The Oregon Republic was a Confederation founded on March 22, 1852, from the disputed Oregon Territory and Columbia District in the Pacific Northwest. The Confederation was formed as a result of the Canton Madness epidemic which swept over North America from 1846 to 1860, leaving the colonial powers interested in the region - Britain, the United States, and to a lesser degree, Mexico and Russia - unable to exert control over their settlers or their claims.
History and Founding
The Oregon Republic was originally a disputed area in the Pacific Northwest, variously claimed by Spain, Mexico, the Russian Empire, the United States and Great Britain; however, by the 1840s, the two primary claimants for the land were Britain the the United States. The area was sparsely populated by British, French, and American trappers and traders, in addition to the larger Native American population.
In 1844, the Canton Madness epidemic had spread to the New World through Mexico. The disease spread through the West until, in 1845, the first cases of infected animals and men appeared in the Willamette Valley.
Unlike the more densely populated regions to the South and East, the Oregon Country suffered relatively lightly from the depredations of the infected. With the majority of the population cloistered around military forts that had served as trading posts or in widely scattered Native bands, the population was reduced by only 12%, in comparison to the much higher rates in the cities to to the east.
As the epidemic ravaged and weakened the British and Americans, their hold on the disputed territories was sorely diminished, leaving the scattered trading posts to fend for themselves.
In November 1851, American lawyer Peter H. Burnett called forth representatives from the major trading posts and towns, and in December of that year, established a unified administration for the disparate settlements between 42°N latitude and 54°40′N latitude.
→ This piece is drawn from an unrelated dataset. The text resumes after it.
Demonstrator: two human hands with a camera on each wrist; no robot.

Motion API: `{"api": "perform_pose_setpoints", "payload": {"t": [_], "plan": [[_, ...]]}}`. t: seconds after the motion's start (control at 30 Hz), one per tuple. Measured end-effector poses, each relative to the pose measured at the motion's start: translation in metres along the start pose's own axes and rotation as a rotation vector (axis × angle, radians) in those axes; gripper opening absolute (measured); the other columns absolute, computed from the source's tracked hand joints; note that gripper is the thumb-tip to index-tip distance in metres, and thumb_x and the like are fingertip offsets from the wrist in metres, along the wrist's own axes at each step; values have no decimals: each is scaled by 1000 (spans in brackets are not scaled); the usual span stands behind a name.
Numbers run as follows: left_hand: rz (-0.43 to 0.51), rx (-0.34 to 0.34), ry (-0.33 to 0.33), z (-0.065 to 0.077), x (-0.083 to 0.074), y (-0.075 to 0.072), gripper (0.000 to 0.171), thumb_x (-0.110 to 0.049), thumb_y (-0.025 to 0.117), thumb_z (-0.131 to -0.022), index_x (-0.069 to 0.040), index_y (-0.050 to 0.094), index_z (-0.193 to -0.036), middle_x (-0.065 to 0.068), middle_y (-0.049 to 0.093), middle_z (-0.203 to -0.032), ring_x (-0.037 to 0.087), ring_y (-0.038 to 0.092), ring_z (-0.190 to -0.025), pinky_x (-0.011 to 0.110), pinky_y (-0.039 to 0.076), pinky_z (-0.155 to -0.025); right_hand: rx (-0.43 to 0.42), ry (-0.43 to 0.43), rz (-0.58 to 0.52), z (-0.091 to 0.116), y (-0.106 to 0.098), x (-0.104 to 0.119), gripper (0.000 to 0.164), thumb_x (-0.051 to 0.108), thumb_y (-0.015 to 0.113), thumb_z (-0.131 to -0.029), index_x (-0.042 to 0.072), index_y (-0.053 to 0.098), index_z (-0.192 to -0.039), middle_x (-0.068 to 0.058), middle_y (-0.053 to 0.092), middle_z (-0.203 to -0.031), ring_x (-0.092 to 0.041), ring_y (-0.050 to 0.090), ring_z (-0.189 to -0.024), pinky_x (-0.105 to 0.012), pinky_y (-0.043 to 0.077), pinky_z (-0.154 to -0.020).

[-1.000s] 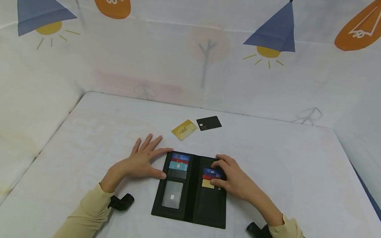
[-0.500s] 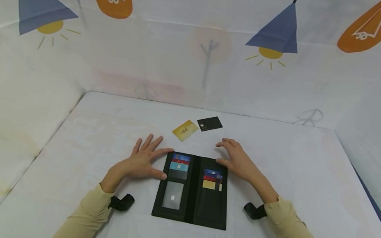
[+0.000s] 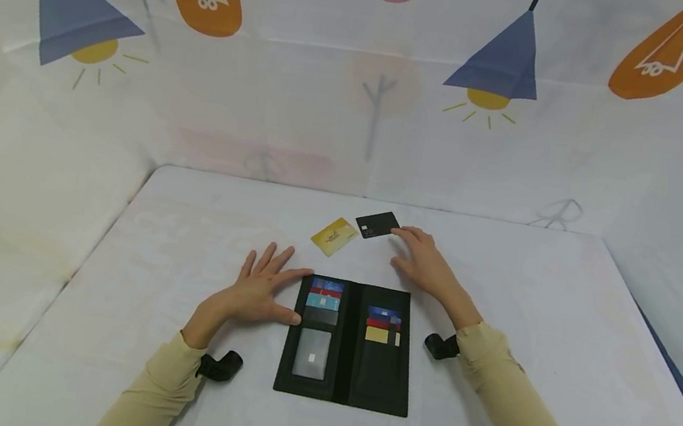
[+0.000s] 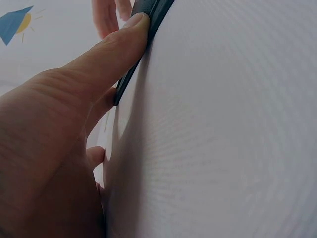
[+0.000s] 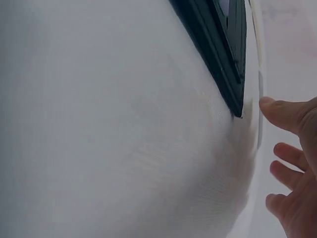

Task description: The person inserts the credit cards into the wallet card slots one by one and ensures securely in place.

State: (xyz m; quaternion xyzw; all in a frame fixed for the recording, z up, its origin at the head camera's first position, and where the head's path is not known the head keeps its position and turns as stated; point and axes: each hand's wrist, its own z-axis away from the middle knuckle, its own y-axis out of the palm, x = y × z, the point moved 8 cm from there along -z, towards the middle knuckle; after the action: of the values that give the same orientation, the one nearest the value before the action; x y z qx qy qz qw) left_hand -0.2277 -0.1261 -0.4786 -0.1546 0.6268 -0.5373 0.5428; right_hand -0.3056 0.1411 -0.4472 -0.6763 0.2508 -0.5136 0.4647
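Observation:
An open black wallet (image 3: 381,383) lies flat on the white table. Several cards poke out of slots in both its halves, and a clear window shows low on the left half. With fingers spread, my left hand (image 3: 253,297) rests thumb and forefinger against the wallet's left edge; the left wrist view shows the thumb (image 4: 133,34) on that edge. Beyond the wallet, my right hand (image 3: 429,268) reaches over the table, its fingertips at the right end of a black card (image 3: 375,224). Whether they touch the card cannot be told. A yellow card (image 3: 334,236) lies just left of it.
A black wrist camera (image 3: 220,365) sits at the left sleeve and another wrist camera (image 3: 441,346) at the right. White cloth walls (image 3: 252,102) printed with lamps and bulbs enclose the table (image 3: 523,294) at the back and sides.
My right hand has left the cards in the wallet's right half and moved away to the black card. The left hand stays at the wallet's edge.

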Motion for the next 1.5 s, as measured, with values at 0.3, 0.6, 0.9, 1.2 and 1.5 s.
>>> {"api": "perform_pose_setpoints", "payload": {"t": [0.3,0.6,0.9,1.2,1.5], "plan": [[8,1,2,0,-1,-3,85,-58,75,-78,-30,42,-151,12,4,-167,38,-15,-151,60,-15,-116,-1,4,20,-28,-2,-9,61,16,63,-96,1,38,-150,-24,36,-153,-41,30,-143,-55,19,-119],[-1,3,-5,1,1,-1,85,-57,76,-78,-30,42,-151,13,4,-167,39,-14,-150,61,-14,-116,76,9,27,-42,1,-8,66,16,64,-95,0,35,-151,-25,30,-156,-41,23,-147,-56,10,-121],[-11,-1,-1,2,0,-1,84,-56,77,-78,-29,43,-150,15,6,-166,40,-14,-150,62,-13,-115,130,-11,49,-54,8,-2,61,12,59,-98,1,35,-152,-22,27,-159,-39,17,-149,-54,9,-121],[-4,6,-5,1,0,-1,85,-58,76,-78,-29,42,-151,13,4,-167,39,-15,-150,61,-15,-115,223,-63,57,-64,19,12,56,1,50,-99,2,33,-153,-20,23,-161,-37,9,-151,-57,5,-121],[-8,5,-8,1,2,1,85,-59,76,-78,-30,42,-151,12,4,-167,39,-15,-150,61,-15,-115,277,-36,131,-64,19,24,55,-2,45,-99,1,34,-152,-23,28,-158,-38,19,-149,-58,8,-120]]}}
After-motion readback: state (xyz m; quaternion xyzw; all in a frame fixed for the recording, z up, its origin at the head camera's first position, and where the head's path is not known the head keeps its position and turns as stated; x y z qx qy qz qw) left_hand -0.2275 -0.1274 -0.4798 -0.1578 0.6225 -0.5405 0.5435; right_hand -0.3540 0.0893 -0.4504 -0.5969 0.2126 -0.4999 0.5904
A second regional Congress was called in February of 1852, with representatives of the major Native tribes present, and on March 22, 1852, declared its autonomy from both Britain and the United States, forming the Confederal Republic of the Oregon, commonly called the Oregon Republic. The declaration was unopposed by either Washington or London. Formal recognition came from France in June of that year; Russia, Mexico, and the Ottomans followed suit the following month. London would not recognize the nation until 1855, Washington refused to recognize it until 1863.
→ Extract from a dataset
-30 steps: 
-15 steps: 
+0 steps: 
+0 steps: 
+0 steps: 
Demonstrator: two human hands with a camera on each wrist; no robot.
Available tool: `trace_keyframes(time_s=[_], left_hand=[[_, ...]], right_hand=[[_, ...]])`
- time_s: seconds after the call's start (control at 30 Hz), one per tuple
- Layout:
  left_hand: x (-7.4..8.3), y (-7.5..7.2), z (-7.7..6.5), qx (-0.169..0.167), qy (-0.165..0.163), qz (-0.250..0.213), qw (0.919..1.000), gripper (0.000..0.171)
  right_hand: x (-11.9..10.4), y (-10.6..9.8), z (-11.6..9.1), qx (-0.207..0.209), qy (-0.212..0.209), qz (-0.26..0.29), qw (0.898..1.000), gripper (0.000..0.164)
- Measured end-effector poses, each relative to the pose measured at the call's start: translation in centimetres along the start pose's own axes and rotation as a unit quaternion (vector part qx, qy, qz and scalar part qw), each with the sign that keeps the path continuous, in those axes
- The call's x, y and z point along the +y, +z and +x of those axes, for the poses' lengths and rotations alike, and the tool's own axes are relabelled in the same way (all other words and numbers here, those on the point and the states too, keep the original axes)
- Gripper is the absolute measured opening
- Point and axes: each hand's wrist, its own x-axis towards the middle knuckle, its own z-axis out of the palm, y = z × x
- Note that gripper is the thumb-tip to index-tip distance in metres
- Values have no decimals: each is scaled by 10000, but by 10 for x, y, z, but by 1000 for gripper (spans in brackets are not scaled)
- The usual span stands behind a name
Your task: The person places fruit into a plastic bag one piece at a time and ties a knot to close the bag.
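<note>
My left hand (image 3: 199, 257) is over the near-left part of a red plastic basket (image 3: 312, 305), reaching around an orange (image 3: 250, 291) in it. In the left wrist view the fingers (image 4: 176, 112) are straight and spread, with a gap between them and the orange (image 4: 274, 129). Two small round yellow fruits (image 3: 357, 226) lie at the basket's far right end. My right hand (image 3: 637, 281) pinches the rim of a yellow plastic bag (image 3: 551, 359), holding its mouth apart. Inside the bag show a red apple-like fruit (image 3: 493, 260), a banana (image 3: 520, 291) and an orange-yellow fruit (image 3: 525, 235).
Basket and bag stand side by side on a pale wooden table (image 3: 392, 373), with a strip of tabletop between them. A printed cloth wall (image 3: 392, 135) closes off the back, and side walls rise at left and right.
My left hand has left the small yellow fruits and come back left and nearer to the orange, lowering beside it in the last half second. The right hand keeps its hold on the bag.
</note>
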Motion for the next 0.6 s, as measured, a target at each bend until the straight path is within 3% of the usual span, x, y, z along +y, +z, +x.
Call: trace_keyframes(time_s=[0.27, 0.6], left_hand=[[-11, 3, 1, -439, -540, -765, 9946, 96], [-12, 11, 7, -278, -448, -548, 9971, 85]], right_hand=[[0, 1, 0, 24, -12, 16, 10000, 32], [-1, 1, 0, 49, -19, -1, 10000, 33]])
The nation would be divided into two separate political entities, Tribal Lands and States. The States and Tribes held equal amount of political clout, for each held two votes in the Senate. The represented Tribal Lands were the Kootenai Confederacy, the Palus-Nez Perce County, the Cascadia County, and the Union of the Olympics, whereas the Euro-American Land was cut up into the Province of the Willamette and Lower Columbia, the Province of the Okanagan Valley, the Fraser Province, and the Ute-Mormon Province. Technological and idealogical interactions between the Provinces and the Tribes resulted in rapid development and industrialization of the Natives.
Cities in the Oregon Republic began developing in 1850s, but would not reach their full bloom until the middle of the 1860s. They were laid out in Roman grib fashion and usually surrounded by ramparts and fortifications to defend against incursions by the infected. The first such city to flower was Portland, in the Province of the Willamette and Lower Columbia.